PROBLEM TO SOLVE: Print exactly those lines that run from the beginning of the data to the line bearing "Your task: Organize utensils", inclusive.
-------- RECORDS
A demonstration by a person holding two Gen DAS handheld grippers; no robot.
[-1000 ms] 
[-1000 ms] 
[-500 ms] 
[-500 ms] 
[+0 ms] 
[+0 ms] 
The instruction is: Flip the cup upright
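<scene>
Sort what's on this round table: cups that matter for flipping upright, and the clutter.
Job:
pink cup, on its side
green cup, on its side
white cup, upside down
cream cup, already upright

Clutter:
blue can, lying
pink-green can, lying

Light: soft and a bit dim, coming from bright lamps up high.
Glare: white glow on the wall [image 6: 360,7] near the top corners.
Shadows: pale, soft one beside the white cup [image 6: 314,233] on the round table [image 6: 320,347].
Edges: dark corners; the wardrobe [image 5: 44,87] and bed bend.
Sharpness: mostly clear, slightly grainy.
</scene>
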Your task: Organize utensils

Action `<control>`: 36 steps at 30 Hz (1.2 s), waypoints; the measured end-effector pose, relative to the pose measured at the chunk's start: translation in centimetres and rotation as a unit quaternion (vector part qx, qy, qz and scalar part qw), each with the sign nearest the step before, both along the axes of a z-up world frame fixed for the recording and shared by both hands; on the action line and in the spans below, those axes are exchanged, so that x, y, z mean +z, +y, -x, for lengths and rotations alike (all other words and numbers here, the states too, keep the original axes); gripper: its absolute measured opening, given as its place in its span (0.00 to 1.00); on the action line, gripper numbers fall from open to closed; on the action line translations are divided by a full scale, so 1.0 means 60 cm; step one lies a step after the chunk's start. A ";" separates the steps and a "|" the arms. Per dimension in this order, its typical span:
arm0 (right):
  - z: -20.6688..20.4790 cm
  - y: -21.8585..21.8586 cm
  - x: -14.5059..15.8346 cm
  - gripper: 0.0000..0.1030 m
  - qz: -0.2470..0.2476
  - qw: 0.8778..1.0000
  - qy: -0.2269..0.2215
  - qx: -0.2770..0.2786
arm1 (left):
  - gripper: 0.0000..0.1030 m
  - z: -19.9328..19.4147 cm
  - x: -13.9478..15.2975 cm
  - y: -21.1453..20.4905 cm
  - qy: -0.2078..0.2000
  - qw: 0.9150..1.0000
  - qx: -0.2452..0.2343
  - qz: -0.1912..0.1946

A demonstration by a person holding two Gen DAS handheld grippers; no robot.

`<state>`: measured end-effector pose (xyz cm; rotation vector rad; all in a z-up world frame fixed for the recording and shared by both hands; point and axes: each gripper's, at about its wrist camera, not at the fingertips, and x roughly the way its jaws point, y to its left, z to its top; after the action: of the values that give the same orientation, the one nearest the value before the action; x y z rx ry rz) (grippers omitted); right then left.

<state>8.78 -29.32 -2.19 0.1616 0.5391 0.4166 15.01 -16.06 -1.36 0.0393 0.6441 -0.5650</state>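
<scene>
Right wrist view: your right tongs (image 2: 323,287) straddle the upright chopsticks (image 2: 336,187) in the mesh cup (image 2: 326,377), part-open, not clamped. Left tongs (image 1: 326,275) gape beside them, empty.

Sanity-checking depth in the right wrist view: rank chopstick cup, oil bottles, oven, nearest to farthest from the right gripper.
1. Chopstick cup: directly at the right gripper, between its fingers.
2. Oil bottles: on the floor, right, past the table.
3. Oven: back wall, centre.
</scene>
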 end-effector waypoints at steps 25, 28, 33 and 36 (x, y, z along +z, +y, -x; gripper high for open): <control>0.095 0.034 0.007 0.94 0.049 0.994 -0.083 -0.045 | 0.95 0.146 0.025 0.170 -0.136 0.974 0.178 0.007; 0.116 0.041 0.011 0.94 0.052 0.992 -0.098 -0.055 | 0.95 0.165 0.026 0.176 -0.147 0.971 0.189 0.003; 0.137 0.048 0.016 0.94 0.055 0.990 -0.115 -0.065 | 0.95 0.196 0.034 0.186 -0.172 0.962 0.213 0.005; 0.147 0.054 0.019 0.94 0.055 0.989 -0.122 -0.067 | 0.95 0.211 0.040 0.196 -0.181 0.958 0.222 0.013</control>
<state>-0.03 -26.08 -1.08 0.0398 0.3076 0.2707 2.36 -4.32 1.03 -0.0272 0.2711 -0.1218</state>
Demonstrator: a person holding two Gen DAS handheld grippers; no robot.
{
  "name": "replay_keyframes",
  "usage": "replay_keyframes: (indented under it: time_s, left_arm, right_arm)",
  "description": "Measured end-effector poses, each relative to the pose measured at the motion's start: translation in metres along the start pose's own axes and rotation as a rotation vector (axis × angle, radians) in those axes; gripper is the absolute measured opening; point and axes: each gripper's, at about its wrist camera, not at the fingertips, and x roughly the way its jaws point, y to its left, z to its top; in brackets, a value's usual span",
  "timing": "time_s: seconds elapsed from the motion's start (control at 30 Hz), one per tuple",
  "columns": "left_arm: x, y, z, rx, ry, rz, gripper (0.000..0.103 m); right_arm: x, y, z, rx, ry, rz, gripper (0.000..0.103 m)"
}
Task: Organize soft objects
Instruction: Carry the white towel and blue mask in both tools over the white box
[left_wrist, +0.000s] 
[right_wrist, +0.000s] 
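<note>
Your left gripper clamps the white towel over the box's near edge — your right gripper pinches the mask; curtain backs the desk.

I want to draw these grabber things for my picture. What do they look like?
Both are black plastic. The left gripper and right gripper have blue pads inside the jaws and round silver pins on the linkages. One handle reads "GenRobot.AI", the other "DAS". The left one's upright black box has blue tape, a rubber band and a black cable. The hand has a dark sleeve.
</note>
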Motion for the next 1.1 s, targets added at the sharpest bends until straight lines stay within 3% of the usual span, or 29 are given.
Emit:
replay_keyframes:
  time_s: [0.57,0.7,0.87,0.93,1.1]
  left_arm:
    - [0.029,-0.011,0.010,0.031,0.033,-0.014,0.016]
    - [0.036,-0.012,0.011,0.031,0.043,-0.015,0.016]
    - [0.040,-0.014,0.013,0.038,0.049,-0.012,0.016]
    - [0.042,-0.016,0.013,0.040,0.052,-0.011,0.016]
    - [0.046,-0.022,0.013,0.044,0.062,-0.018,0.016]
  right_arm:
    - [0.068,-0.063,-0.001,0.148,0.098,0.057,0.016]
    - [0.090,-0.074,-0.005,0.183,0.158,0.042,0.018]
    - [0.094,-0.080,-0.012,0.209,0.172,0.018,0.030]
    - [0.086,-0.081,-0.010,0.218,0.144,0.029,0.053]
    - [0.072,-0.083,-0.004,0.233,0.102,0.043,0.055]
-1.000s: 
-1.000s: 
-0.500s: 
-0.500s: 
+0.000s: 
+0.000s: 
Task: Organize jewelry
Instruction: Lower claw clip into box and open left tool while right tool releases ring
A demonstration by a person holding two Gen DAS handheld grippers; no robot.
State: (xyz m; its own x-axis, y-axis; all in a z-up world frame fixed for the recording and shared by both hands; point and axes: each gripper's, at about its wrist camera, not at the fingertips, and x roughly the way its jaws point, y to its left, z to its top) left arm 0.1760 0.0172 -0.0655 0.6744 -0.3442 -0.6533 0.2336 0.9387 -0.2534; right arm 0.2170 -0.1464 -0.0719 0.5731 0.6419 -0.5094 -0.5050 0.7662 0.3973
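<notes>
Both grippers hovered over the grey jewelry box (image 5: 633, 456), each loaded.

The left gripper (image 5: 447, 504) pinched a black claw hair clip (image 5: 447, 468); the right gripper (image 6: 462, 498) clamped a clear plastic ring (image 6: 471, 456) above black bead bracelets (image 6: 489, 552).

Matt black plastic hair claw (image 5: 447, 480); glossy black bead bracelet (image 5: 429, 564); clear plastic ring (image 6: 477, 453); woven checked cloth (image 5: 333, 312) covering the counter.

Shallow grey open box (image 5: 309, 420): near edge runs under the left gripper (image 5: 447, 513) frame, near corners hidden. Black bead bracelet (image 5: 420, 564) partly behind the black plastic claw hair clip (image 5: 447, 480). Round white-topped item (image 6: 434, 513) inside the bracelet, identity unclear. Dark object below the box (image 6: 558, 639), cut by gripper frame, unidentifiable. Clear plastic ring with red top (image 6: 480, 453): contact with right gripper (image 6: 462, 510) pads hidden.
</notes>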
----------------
WRITTEN ANSWER:
A demonstration by a person holding two Gen DAS handheld grippers; no robot.
[-1000 ms] 
[-1000 ms] 
[-500 ms] 
[-500 ms] 
[+0 ms] 
[+0 ms] 
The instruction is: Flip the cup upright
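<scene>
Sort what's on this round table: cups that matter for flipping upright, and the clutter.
Job:
pink cup, on its side
green cup, on its side
white cup, upside down
cream cup, already upright

Clutter:
blue can, lying
pink-green can, lying

Light: soft and a bit dim, coming from bright lamps up high.
Glare: white glow on the wall [image 6: 360,7] near the top corners.
Shadows: pale, soft one beside the white cup [image 6: 314,233] on the round table [image 6: 320,347].
Edges: dark corners; the wardrobe [image 5: 44,87] and bed bend.
Sharpness: mostly clear, slightly grainy.
</scene>
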Your task: Organize utensils

There is nothing else to this exercise.